After acceptance, Coast Survey editors will edit articles for grammar and readability, but authors will have authority over final content of their articles.

SUGGESTED ARTICLE FORMAT

The text of the article must be submitted in Microsoft Word format. All images must be submitted as separate electronic files, accompanied by a caption. Do not include images in the text of your document.

Headline: Maximum five words

Subhead: Maximum ten words

First Paragraph: Tell the reader what the article is about. Give them a reason to keep reading. Limit the first paragraph to 100 words.

Body text: Try to organize your article into sections of no more than 200 words each. Use subheadings that describe the content of that section. Do not use footnotes, endnotes, headers, footers, or page numbers.

Graphics: Provide photos, maps, figures, or charts that illustrate the point of your article and inspire curiosity. Use the highest resolution that you can achieve. We will credit the author of an image whenever and wherever it appears in the publication, so there’s no need to watermark photos. Do not include caption in your images, as captions will be added in the editing process. Additionally, skip the frames and artistic borders supplied with some editing apps.
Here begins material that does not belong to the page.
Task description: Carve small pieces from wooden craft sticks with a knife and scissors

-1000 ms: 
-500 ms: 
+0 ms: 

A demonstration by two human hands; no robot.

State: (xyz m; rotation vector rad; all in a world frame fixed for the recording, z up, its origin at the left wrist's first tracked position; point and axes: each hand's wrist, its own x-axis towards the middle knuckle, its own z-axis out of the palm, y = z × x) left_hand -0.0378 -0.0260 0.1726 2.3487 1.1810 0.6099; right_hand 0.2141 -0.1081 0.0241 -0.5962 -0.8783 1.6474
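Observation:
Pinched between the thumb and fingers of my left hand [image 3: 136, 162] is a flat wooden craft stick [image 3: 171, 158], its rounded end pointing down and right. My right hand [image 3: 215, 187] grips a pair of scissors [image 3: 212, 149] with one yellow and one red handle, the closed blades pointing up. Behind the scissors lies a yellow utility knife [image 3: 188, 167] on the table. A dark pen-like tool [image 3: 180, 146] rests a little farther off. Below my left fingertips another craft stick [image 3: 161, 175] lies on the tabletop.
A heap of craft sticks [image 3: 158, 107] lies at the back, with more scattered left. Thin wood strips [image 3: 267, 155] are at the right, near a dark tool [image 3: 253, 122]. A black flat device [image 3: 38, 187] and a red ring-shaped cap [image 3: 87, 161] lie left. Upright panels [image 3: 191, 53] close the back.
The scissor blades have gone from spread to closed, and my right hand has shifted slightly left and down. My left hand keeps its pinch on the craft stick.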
If you have questions, contact Coast Survey communications specialist, Dawn Forsythe, at coastsurveycommunications@noaa.gov or use this form

SPONSORING AGENCY

NOAA’s Office of Coast Survey is the nation’s nautical chartmaker. Using NOAA vessels and private contractors, Coast Survey conducts and manages hydrographic surveys that acquire data to create charts, map seafloor terrain, and improve modeling.